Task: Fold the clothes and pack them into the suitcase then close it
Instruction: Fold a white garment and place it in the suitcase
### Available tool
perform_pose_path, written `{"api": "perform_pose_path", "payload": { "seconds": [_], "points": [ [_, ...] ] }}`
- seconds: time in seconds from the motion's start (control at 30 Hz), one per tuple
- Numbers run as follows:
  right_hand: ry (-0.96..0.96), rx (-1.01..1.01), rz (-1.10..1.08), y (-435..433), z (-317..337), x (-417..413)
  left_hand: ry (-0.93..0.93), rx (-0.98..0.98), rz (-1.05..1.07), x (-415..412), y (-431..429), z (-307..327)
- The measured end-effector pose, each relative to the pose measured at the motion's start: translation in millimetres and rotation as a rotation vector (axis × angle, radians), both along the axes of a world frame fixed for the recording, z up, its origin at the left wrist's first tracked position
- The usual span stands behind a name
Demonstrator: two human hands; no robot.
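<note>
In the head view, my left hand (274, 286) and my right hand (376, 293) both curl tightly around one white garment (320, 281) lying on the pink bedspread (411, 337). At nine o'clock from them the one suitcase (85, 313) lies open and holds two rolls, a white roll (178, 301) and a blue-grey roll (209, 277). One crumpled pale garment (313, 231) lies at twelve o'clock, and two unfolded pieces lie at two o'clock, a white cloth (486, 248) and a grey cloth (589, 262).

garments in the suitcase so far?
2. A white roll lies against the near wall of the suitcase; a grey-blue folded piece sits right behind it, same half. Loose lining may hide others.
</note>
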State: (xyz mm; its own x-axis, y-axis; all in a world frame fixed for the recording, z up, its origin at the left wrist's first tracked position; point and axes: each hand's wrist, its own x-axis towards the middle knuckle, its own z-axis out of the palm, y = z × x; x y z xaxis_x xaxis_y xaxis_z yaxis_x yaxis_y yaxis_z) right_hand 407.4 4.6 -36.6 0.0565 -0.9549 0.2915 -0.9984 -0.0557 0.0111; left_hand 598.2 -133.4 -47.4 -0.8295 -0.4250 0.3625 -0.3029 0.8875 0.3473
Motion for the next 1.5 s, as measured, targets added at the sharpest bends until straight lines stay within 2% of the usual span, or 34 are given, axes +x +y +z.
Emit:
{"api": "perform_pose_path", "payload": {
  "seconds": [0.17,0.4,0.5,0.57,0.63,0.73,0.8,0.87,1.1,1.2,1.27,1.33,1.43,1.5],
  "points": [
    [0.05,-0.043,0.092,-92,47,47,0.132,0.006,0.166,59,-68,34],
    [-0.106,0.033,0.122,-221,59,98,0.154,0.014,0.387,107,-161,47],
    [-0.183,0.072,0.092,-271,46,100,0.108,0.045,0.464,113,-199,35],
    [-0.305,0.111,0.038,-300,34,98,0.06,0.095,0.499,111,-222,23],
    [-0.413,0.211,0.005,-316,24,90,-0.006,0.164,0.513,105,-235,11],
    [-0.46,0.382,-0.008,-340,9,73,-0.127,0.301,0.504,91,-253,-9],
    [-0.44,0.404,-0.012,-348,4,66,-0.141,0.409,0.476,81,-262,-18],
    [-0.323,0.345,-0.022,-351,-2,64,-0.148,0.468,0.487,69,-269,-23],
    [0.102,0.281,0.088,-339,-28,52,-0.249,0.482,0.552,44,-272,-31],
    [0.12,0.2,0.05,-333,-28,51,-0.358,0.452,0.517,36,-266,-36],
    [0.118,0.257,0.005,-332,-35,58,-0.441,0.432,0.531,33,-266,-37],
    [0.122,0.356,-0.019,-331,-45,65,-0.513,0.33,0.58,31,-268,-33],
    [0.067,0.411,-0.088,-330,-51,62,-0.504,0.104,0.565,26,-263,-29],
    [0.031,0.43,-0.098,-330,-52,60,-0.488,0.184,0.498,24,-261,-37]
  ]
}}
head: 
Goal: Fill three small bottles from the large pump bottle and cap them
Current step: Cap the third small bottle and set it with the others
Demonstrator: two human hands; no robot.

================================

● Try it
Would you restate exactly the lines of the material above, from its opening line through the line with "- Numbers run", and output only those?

● Response to the task
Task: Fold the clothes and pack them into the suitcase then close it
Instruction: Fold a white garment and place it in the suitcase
### Available tool
perform_pose_path, written `{"api": "perform_pose_path", "payload": { "seconds": [_], "points": [ [_, ...] ] }}`
- seconds: time in seconds from the motion's start (control at 30 Hz), one per tuple
- Numbers run as follows:

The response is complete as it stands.